As you might know, the model has five parameters theta, kappa, sigma, rho and v0. The process it describes for its underlying also depends on the risk-free rate, its current value, and possibly a dividend yield. For reasons that will become more clear in chapter 6, the library groups all of those in a separate HestonProcess class (for brevity, I’m not showing its interface here; we’re just using it as the container for the model parameters).

The HestonModel constructor takes an instance of the process class, stores it, and defines the parameters to calibrate. First it passes their number (5) to its base class constructor, then it builds each of them. They are all constant parameters; rho is constrained to be between -1 and 1, while the others must all be positive. Their initial values are taken from the process. The class defines the inspectors theta, kappa, sigma, rho and v0 to retrieve their current values; each of them returns the value of the corresponding Parameter instance at time t=0 (which is as good as any other time, since the parameters are constant).

After the parameters are built, the generateArguments method is called. This will also be called each time the parameters change during calibration, and replaces the stored process instance with another one containing the same term structures and quote as the old one but with the new parameters. The reason for this is that the new process would be ready if any engine were to require it from the model; but I wonder if the process inspector should not build the process on demand instead. If the actual process is not required except as a holder of parameters and curves, we could define inspectors for all of them instead, have the engine use them directly, and save ourselves the creation of a new complex object at each step of the calibration. You’re welcome to do the experiment and time the new implementation against the current one.

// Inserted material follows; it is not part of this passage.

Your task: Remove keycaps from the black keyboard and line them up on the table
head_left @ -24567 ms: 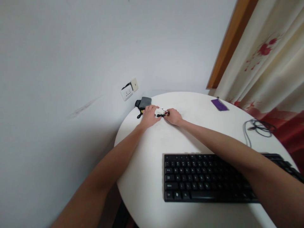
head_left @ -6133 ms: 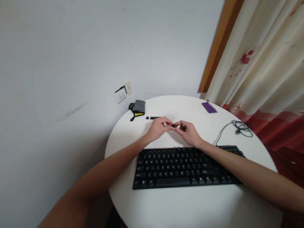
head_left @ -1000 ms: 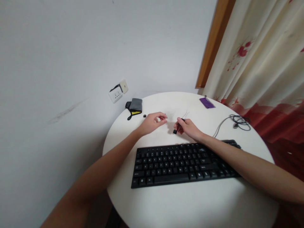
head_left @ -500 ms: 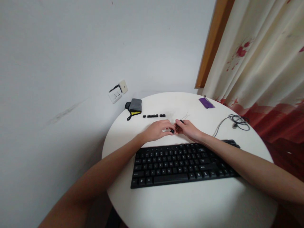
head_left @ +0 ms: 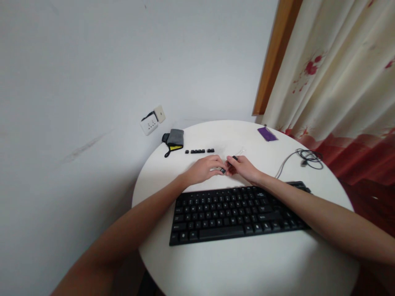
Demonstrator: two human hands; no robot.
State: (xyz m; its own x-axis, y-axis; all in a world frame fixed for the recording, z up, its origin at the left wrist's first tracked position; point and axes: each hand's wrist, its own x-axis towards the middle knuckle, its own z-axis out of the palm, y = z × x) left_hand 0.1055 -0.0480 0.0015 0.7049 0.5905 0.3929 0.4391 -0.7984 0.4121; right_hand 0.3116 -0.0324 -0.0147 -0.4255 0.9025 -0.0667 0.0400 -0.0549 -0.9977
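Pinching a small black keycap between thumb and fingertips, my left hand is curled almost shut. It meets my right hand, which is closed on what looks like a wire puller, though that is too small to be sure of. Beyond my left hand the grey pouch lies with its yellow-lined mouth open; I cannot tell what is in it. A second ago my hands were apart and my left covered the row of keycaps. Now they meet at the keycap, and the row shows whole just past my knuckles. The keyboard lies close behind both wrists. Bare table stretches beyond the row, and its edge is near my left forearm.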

Finally, the constructor registers with the relevant observables. The process instance will be replaced by generateArguments, so there’s no point in registering with it. Instead, we register directly with the contained handles, that will be moved inside each new process instance.

Together with the inspectors I already mentioned, this completes the implementation of the model. The calibration machinery is inherited from the CalibratedModel class, and the only thing that’s needed to make it work is an engine that takes a HestonModel instance and uses it to price the VanillaOption instances contained in the calibration helpers.

You’ll forgive me for not showing here the AnalyticHestonEngine class provided by QuantLib: it implements a closed formula for European options under the Heston model, cites as many as five papers and books in its comments, and goes on for about 650 lines of code. For the non mathematically-minded, it is Cthulhu fhtagn stuff. If you’re interested, the full code is available in the library.